I put a lot of effort–a lot of effort–into gathering the data necessary to make those charts and present them to readers, especially the animated gif. It is clear to me you did not create them yourself as they differ in no way from my own work and their urls are identical to the originals’ on my blog. USING THEM HERE WITHOUT ATTRIBUTING ME IS PLAGIARISM. Cite me as the source, with an apology to your readers and myself, or I will inform my readers that you steal other people’s work and claim it as your own.
Matt Leichter
December 11, 2011 at 8:53 am
Neither graphic was taken from the articles you cite; both linked to the place WC found them. But WC has absolutely no interest in getting in an attribution war. They are deleted.
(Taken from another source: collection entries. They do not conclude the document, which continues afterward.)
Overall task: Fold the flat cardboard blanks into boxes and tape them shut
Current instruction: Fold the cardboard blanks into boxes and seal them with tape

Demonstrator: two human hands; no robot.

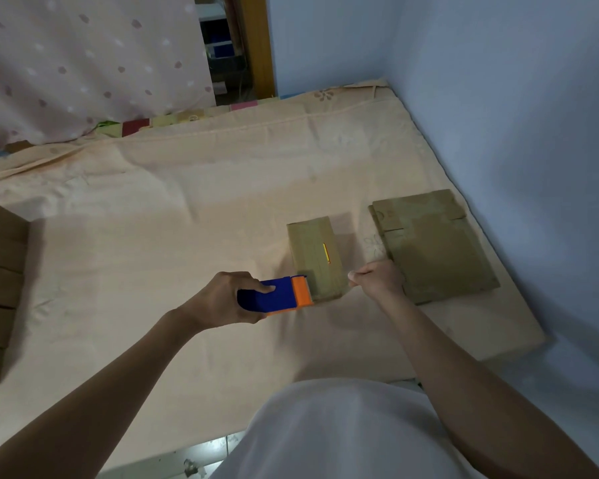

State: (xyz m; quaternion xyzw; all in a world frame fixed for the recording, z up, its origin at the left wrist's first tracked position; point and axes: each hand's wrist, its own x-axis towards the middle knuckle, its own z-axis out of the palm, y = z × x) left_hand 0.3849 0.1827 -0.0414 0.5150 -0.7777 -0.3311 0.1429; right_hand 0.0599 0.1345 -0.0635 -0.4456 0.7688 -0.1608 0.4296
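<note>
Taping is the step in hand, as I judge it: the left hand (229, 297) has its fingers and thumb curled round a blue and orange tape dispenser (275, 294), whose orange end touches the near end of a small folded box (315, 259) on the mattress (173, 209). The right hand (377, 279) is at the box's near right corner with its fingers curled; it seems to pinch something very small between thumb and forefinger, perhaps the free end of clear tape, but the tape itself I cannot see, so I cannot tell for sure what it holds. The box lies a little right of the middle of the mattress, with its long axis running away from the person and leaning slightly to the left at the far end; a thin yellow mark runs along this same axis on its top. The dispenser lies across this axis, its orange end pointing right, toward the box. Just to the right of the box, a pile of flat blanks (436, 247) waits near the blue wall (498, 98), and finished boxes (0, 288) stand at the left edge. The next move, I think, calls for a steady pull so that the tape lies flat over the seam, with the right hand keeping the light box from sliding on the soft sheet.
</note>
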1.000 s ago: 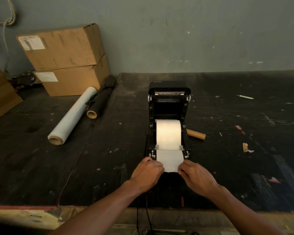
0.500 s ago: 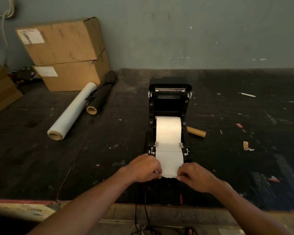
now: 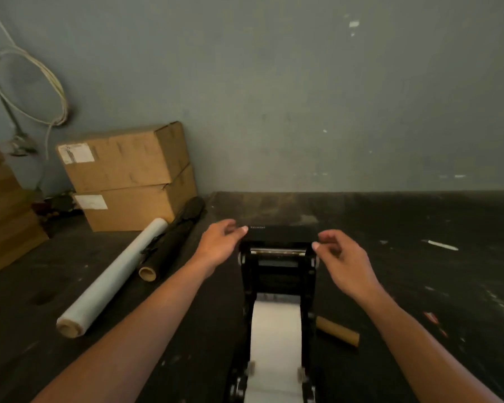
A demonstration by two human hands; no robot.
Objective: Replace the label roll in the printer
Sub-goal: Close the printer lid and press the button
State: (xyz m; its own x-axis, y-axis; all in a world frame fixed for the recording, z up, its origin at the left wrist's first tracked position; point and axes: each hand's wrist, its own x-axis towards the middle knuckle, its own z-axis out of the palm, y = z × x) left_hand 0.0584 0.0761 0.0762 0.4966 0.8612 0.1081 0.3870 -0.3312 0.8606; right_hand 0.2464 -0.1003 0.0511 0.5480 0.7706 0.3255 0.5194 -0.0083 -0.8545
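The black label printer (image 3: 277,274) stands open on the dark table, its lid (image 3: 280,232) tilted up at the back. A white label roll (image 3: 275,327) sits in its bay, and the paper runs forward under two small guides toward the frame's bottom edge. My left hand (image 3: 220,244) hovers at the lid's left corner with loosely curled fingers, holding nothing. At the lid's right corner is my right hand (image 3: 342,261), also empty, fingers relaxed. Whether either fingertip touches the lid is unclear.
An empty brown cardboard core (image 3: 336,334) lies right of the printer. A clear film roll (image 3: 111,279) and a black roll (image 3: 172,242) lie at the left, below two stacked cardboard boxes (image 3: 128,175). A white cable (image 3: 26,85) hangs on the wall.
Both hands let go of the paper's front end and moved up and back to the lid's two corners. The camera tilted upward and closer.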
WC’s photos are all over the web, copied and used elsewhere, usually without attribution. WC puts a lot of work into his photos, too. Generally in a lot less comfortable surroundings than a workstation in a comfortable room. But WC long ago decided there was no profit and little point in tracking down each use and demanding removal or attribution. It’s the nature of the web.
You disagree, which is your right. You obviously spend considerable effort tracking down use, even to very low traffic blogs. That’s your right, too. WC thinks it’s an odd use of your time, but that’s your right, too.
WC thinks perhaps you might even be proving the point of your graphics.